Is research equally productive?

To some people, this indicates a problem. If science is a machine, we’re increasing the inputs. Are we getting proportionally greater outputs?

In a very broad sense, it feels like the answer must be no. From 1900 to 1930, we found special relativity, general relativity, and quantum mechanics. We generally recognize these to be shocking advances that dramatically changed our understanding of both the universe and our place in it, and unlocked the possibility of making many, many more advances. From 1985 to 2015, we found some things, like the top quark, the Higgs boson, and gravitational waves. These are important. But at least it seems we ought to be able to say they collectively are not ten times as important as relativity and quantum mechanics. We increased the inputs by more than ten times — just look at the space under the curves above. But the outputs do not seem to have kept pace.

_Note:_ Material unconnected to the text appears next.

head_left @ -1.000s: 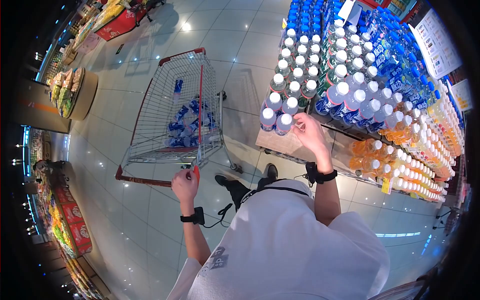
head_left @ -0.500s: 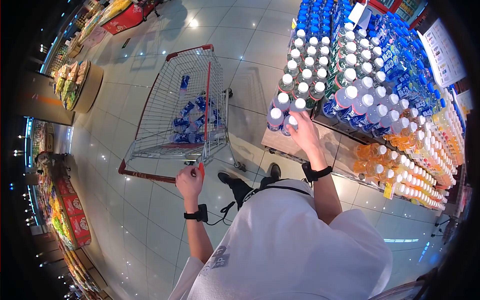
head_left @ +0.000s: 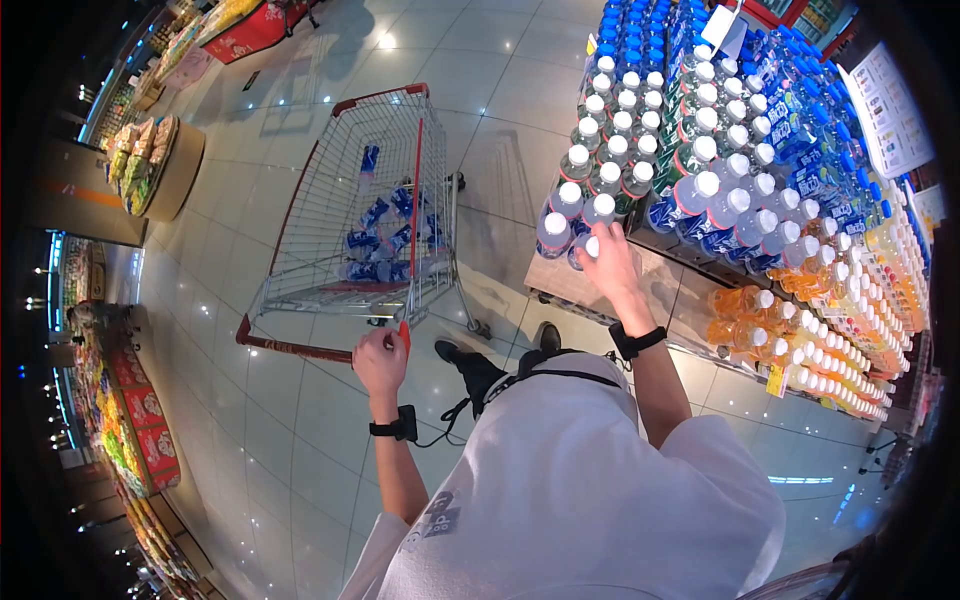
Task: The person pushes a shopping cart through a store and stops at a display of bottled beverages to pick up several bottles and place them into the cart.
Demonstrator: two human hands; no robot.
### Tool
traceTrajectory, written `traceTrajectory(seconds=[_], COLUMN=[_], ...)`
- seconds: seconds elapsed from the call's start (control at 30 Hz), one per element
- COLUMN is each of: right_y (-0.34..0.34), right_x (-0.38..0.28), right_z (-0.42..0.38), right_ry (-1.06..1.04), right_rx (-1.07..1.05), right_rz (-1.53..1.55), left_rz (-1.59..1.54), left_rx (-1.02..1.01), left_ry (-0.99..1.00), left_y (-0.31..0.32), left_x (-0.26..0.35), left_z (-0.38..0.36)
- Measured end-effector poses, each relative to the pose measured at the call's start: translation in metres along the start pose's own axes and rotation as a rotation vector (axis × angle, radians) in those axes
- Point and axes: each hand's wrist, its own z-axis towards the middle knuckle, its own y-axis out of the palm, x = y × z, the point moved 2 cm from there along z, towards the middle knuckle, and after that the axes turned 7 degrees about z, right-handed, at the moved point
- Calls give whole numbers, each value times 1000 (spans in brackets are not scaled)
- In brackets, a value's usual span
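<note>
My left hand [head_left: 380,362] is closed around the right end of the shopping cart's handle [head_left: 295,348]. Inside the wire cart [head_left: 318,190] lie several bottles with blue labels [head_left: 362,243], most of them heaped near the handle end. On the right, my right hand [head_left: 616,272] reaches to the near corner of a drinks display, thumb and fingers round the white cap of a clear bottle [head_left: 589,246]. That bottle stands upright, partly covered by the hand. Touching distance away are two more white-capped bottles [head_left: 553,232].
Rows of bottles with blue caps [head_left: 630,55] and orange drinks [head_left: 735,335] fill the display. Its wooden base edge [head_left: 560,280] lies close to my feet. A round snack stand [head_left: 170,175] is at the left, and a red-fronted shelf [head_left: 145,415] lower left.
My right fingers have drawn in slightly around the bottle cap. The left hand stays on the cart handle, and the cart has not visibly moved.
</note>
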Motion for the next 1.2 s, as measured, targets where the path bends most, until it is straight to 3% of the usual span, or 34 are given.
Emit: traceTrajectory(seconds=[0.57,0.8,1.03,1.1,1.2], right_y=[-13,-13,-19,-17,-13], right_x=[10,13,-39,-57,-92], right_z=[-28,-27,-25,-22,-15], right_ry=[158,129,-42,-192,-326], right_rx=[7,-23,-131,-334,-388], right_rz=[40,27,-3,39,80], left_rz=[4,-9,-41,-34,-18], left_rx=[-4,22,12,24,28], left_ry=[21,19,-39,-21,-27], left_y=[-6,-2,-1,-1,1], left_x=[5,2,2,2,1], left_z=[1,0,-2,0,0])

This seems correct. But it is hard to be definitive. It is plausible that the most important inventions or breakthroughs or discoveries aren’t the ones that receive the most fanfare. When considering inventions for instance, rockets, nuclear weapons, and birth control are obviously important. But it might be that there are less obvious inventions — like the modern shipping container —  that are nevertheless extremely impactful. Further, it is hard to compare single large advances to many small advances. What if we’re making so many small advances, it makes up for there being fewer large advances?

Part of the problem is that we don’t have adequately good ways to measure the importance of advances. First, there is the question of what we should measure. Do we care about how much a breakthrough or discovery changes our understanding of the world? Or our understanding of ourselves? Or is it how much an advance enables us to make further advances, or how much it contributes to economic growth? Second, there is a measurement problem. Whichever of these things we choose, we won’t be sure how to measure it.

There are a few clever ways to try to cut through the confusion and clinch the case that research progress is slowing down. One is to defer to scientists on the questions of importance by asking them directly or looking at patterns in the awarding of important prizes. Another is to try to use many different measures, such as total GDP, total factor productivity, patents, crop yields, life expectancy, and Moore’s Law, to see if many different indicators all point in the same direction. These approaches are insightful and help to show us the limits of our current ability to assess progress. If we rely on our own most highly awarded experts, or on our most commonly used metrics, maybe research progress overall is slowing down.

There is still room for doubt, however. As the story of science tells us, reigning experts and standard measures frequently fail to capture the most important realities — especially the reality of new discoveries. Do the Nobel Prize winning physicists and total GDP capture the innovation unlocked by the internet? Has enough time passed for us to assess the importance of developments over the last ten years with deep learning and CRISPR?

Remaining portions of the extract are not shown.